Deb asked:
I used to love to write fiction – fantasy and romance especially. I hoped to publish someday but mostly I just enjoyed writing and living in those worlds. I went through a divorce awhile ago and it rattled some of the carefree feel to my writing but I carried on, believing in the romance and fantasy and hoping for love again. Two years ago, my mom died and going through that and the fallout with my relationship with my dad just broke whatever it was remaining in me that could pretend or believe in the dream. I sit down and try to write fiction and it turns into memoir or how-to or similar. . . . [D]o you have any suggestions on getting my real/dreamer self back? I had resigned myself to the fact that this is the new me, like it or not, but lately I am mourning that loss and just not feeling okay with it.
First, what’s wrong with memoir or how-to? I love writing non-fiction (as anybody who reads this blog knows, I LOVE the sound of my own voice) and I don’t see it as a second-choice genre at all. If that’s where your inclination lies now, embrace it.
But you say you’re not okay with it, so my next question is “What is the story you have to tell that you can’t not write?”
I’m guessing there isn’t one. That is, you miss the experience of writing fiction–the out-of-body retreat-into-a-different-world rush, the sense that you control the world you’re writing, the feeling of being under the skin of characters fighting the good fight and falling in love—without having a specific story that you must tell.
Somebody close to me recently asked me if I thought she’d be good at writing fiction. She’s a terrific writer in letters and e-mails, so she clearly has the writing chops. But what I asked her was, “Do you have a story you have to tell?” And she doesn’t (right now), she just thought she’d like to write fiction. But if she doesn’t have a story she’s compelled to tell, that she HAS to get on paper or it’ll nag at her brain until she goes mad, then she really doesn’t want to be a storyteller, which is a particular kind of writing.
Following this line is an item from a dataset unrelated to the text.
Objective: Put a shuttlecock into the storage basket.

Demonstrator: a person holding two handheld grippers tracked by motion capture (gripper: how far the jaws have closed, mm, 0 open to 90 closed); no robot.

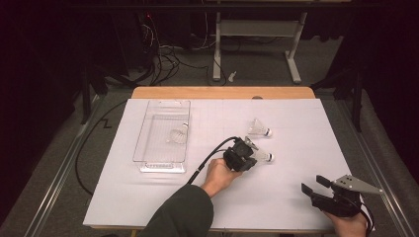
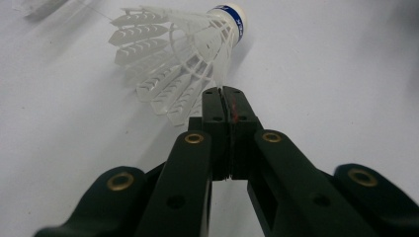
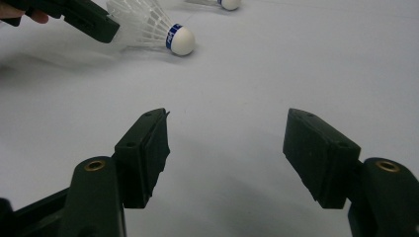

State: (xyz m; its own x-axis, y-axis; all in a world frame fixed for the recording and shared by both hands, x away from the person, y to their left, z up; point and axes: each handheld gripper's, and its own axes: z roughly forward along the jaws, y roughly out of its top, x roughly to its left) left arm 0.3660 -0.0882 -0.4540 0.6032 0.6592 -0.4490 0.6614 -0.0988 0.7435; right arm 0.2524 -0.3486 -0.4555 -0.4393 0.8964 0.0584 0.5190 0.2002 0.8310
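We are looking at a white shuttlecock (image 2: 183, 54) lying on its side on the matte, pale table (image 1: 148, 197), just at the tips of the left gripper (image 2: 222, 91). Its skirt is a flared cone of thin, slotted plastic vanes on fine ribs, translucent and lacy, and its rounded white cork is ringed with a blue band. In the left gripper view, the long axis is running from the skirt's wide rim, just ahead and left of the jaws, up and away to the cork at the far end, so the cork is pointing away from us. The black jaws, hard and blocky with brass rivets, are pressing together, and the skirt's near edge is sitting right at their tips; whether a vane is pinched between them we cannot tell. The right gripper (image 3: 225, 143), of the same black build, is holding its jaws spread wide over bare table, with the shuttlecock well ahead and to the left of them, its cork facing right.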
If you don’t have a specific idea that you need to explore that will turn into a story that needs to be on paper right now, that you think about all the time, that seems realer than real life, then you don’t have to write it, and all the other stuff in your life (the big stuff) will get in the way.
The thing about writing fiction is that it’s really difficult, so if we can do something else, we will. When the going gets tough, we’ll wander away from the book and do something else. (Let me tell you about the last ten years of my career.) If life is like a placid pond, you can probably write a book you’re not obsessed with (I assume, I’ve never had a placid pond life). But if the book demands to be told, if you can’t not write it, then you’ll stick with it no matter what.
In your case, you may have a story that wants to be told, but you can’t hear it because of all the noise in your head from all the trauma your life has been hit with. Until that noise goes away (I suggest therapy, it’s saved my life and my career several times), you won’t be able to get to your stories. As soon as your brain is quiet enough that you can hear what the Girls are sending up, you’ll probably get a story that settles into your brain and won’t shut up. And if not, embrace non-fiction, a truly great genre; definitely look into narrative non-fiction which could be a great bridge to where you want to go.
Bottom line: It’s not your fault. Stop beating yourself up and be kind to yourself until you can hear the muttering of your subconscious again. And don’t limit yourself, either. Maybe the Girls are muttering a mystery this time. I wrote Tell Me Lies because I wanted to kill my ex-husband and that seemed like the most civilized way to do it. Maybe that memoir is the start of a novel after all. Good luck!